Rafael’s maternal great grandfather Grigor Melik-Shakhnazarian did so much for his country that he had the noble title of melik (meaning “prince”) appended to his family name. He lived in Nagorno-Karabakh and was King and God to both his village and his family. He was loved and respected because, first, he earned his fortune by fair means and second, he was renowned for his justice, cordiality and hospitality and always helped the poor. Rigor had an excellent estate – a house with fifteen rooms, large cellar with karas filled with mature wine and a vast orchard…

Rafael’s paternal great grandfather Galust Arutiunianz was the complete opposite of Grigor. Born and raised in a common peasant family in Armenia, he trained to be a shoemaker, an esteemed occupation at the time. But Galust was not born for a steady and monotonous life. His rebellious soul and desire for adventure took him to Baku. But he similarly failed to prosper there as he was idle and partial to food. However, he won fame for his courage and intrepidity.

Rafael’s paternal grandfather Kristofor Arutiunov was a rich merchant who sold imported lingerie from his own store. Rafael never got to see his maternal grandfather Ovagim. In the year when Rafael was born, the sixty-year old was labeled an “enemy of the people” and sent to work in a tree-felling labor camp in Siberia, where he soon died. The outspoken Ovagim naturally had no respect for the Communists or Stalin. He was branded an “enemy of the people” for saying, while sitting on the porch with his friends one time, that butter had been cheaper in the Tsar’s times.

Rafael’s father served in the army in Central Asia. He even looked death in the eye in Basmachi captivity.

In his book titled The Reminiscences of a Man (published in 2003), Rafael Arutjunjan wrote, “As a child, like all little boys, I was terribly proud of my dad, so strong and brave, whom other dads were afraid of, but as I grew older, I invariably felt greater pride for my MOTHER and I am still proud of her to this day and I want all my descendants to be proud of her.”

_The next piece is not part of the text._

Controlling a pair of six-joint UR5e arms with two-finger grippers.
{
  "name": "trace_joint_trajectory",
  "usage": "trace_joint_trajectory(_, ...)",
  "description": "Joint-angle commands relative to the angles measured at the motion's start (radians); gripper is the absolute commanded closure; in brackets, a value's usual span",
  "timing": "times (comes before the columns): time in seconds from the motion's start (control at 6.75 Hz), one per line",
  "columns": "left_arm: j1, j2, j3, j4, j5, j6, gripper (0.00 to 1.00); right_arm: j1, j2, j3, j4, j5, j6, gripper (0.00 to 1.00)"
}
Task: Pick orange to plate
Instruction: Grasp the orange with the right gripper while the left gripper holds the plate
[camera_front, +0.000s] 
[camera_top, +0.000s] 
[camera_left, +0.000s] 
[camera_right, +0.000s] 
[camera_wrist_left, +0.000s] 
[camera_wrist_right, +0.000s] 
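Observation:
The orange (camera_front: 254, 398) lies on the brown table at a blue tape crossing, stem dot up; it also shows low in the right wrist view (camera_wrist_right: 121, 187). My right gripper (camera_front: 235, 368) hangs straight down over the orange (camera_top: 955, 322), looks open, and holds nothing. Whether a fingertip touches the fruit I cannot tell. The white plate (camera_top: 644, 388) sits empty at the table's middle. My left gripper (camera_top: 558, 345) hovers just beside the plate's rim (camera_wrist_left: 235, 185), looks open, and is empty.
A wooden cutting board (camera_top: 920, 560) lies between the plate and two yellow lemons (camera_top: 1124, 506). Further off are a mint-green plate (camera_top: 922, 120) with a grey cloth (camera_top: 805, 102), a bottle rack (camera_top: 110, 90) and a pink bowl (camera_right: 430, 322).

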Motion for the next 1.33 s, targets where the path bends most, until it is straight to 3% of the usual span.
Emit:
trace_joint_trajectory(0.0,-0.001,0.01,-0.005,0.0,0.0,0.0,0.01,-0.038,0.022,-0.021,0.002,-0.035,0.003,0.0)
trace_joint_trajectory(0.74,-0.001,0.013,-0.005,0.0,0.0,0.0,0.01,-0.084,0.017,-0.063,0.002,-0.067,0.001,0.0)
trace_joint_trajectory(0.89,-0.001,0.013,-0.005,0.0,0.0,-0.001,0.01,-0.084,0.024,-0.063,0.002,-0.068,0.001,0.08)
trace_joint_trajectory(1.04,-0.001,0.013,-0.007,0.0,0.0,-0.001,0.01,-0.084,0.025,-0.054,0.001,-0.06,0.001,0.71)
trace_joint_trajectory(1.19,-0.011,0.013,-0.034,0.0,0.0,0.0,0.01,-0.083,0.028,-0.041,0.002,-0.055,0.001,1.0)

Her mother’s influence on Rafael’s personality and inner world was huge. It was that influence in which the sources of his peculiar Don Quixotism, his poetic creativity and his humanism are to be found. She taught her son to set the bar high without ever lowering it. She taught him to respect, appreciate and protect the woman and to go his own way through life, no matter what others might say, and taught him independence, kindness and generosity.

Her grateful son gave the closest description of that amazing woman: “Everyone loved my mom – you just couldn’t help loving the quiet, kind-hearted and very feminine Galochka.” “My mom had a natural striving for the beautiful, the sublime, she had an inexhaustible need for spiritual enrichment. Universally forgiving, ready to rush to your aid at the first call and always keeping her honor even when offended, she lives in my memory as the purest creature I have ever known in my life.”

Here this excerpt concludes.